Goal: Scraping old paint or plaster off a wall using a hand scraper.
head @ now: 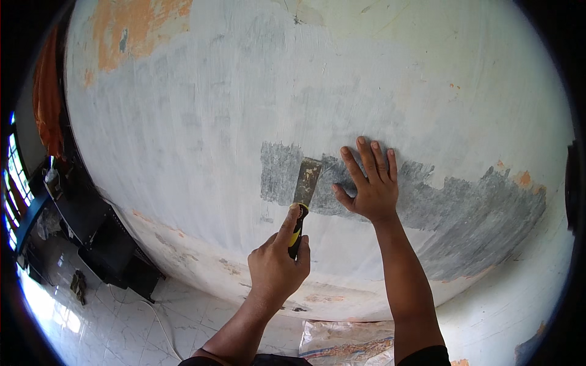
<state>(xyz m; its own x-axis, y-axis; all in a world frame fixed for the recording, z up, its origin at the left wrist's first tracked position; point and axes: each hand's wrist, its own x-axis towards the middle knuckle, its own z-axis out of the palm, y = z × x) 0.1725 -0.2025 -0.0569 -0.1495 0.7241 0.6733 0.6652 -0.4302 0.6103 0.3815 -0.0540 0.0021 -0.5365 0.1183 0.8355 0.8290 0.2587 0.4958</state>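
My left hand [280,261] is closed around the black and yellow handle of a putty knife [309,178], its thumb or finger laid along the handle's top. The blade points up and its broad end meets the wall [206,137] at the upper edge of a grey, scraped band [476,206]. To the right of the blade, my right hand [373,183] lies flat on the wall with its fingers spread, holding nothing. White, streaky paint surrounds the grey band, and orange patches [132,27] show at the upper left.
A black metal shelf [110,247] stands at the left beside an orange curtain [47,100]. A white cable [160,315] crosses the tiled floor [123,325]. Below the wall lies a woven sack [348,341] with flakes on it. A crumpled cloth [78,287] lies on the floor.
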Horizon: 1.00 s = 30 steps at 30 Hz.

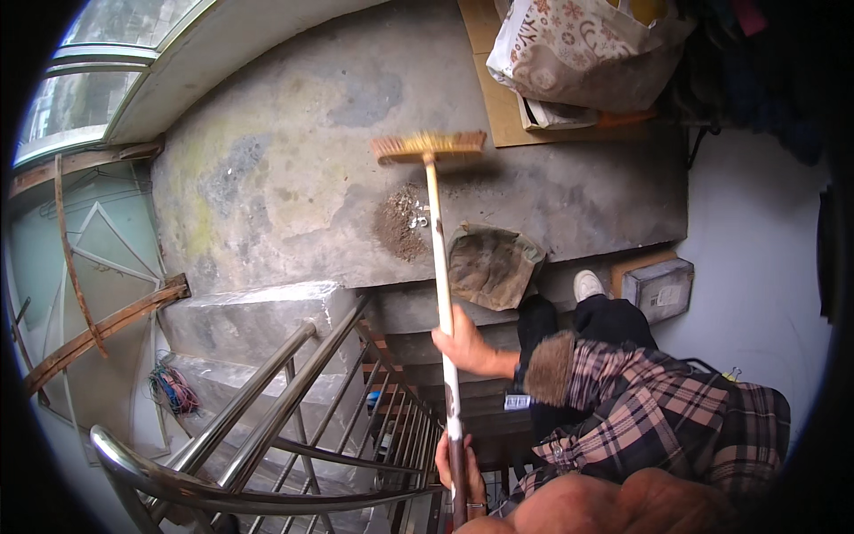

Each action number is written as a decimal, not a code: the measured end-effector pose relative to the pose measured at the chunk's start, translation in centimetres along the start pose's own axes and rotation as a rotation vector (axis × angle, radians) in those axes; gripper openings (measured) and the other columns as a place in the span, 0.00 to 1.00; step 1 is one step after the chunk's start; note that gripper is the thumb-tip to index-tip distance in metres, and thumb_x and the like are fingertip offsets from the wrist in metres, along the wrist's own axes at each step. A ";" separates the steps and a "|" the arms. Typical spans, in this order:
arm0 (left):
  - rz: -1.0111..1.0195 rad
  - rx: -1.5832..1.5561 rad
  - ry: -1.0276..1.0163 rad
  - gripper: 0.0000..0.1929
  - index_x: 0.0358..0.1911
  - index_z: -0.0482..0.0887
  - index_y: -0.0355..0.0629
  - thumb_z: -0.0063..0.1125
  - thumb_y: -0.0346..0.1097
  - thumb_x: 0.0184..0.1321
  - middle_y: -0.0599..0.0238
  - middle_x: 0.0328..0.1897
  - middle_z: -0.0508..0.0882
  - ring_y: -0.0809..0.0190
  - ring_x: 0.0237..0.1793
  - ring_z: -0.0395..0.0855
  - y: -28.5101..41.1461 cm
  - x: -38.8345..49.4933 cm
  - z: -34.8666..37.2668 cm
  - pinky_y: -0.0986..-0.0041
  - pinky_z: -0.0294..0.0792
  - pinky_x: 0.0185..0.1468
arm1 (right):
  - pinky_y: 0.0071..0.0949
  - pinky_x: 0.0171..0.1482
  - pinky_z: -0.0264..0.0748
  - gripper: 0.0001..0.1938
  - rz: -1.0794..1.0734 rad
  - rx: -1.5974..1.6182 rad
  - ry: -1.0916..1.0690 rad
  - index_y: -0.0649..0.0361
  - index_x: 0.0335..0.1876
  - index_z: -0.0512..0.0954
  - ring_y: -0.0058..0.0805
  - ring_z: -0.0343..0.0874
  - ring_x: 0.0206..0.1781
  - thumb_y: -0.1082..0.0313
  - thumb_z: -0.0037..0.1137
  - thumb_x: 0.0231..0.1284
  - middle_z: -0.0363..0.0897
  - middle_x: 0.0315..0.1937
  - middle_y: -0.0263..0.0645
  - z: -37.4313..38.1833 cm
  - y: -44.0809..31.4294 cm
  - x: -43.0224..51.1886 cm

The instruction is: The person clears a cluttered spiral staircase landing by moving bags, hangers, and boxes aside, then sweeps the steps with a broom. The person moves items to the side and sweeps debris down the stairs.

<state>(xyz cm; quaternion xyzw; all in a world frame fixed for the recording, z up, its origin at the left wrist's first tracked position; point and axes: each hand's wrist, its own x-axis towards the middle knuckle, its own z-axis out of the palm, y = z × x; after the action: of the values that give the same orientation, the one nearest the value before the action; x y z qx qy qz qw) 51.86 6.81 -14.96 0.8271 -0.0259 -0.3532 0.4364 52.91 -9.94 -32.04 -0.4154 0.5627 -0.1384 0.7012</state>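
Note:
A push broom's head [428,148] with brown and yellow bristles, slightly blurred, is above the concrete landing [300,167]. My right hand [467,342] is closed around the middle of its white, worn handle [442,267]. Lower down, my left hand [460,464] holds the dark end part of the handle, its fingers partly hidden behind it. Between the broom head and the landing's edge lies a pile of brown dirt [399,230] with small white bits. Right of the pile, a dirty, open scoop-like container [492,267] rests at the edge; its material is unclear.
Stairs [427,340] drop away below the landing, beside a metal railing [267,407]. A printed bag [587,60] stands on cardboard [497,120] at upper right. My white shoe [588,285] is near a grey box [659,290]. Wooden strips [107,334] and coiled cords [173,387] are at left.

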 end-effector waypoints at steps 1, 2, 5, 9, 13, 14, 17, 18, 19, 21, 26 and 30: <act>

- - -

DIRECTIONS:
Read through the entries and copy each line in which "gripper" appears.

TASK RESULT:
Each action number is written as a decimal, not a code: the measured end-effector pose relative to the pose measured at the chunk's start, translation in centimetres along the start pose's own axes and rotation as a rotation vector (axis × angle, radians) in those axes; gripper openings (measured) and the other columns as a place in the span, 0.00 to 1.00; step 1 is one step after the chunk's start; note that gripper is the thumb-tip to index-tip distance in metres, and thumb_x and the like are fingertip offsets from the wrist in metres, along the wrist's own axes at each step. A ";" separates the steps and a "|" the arms. Typical spans, in this order:
  - gripper: 0.0000..0.1929
  - gripper: 0.0001..0.1938

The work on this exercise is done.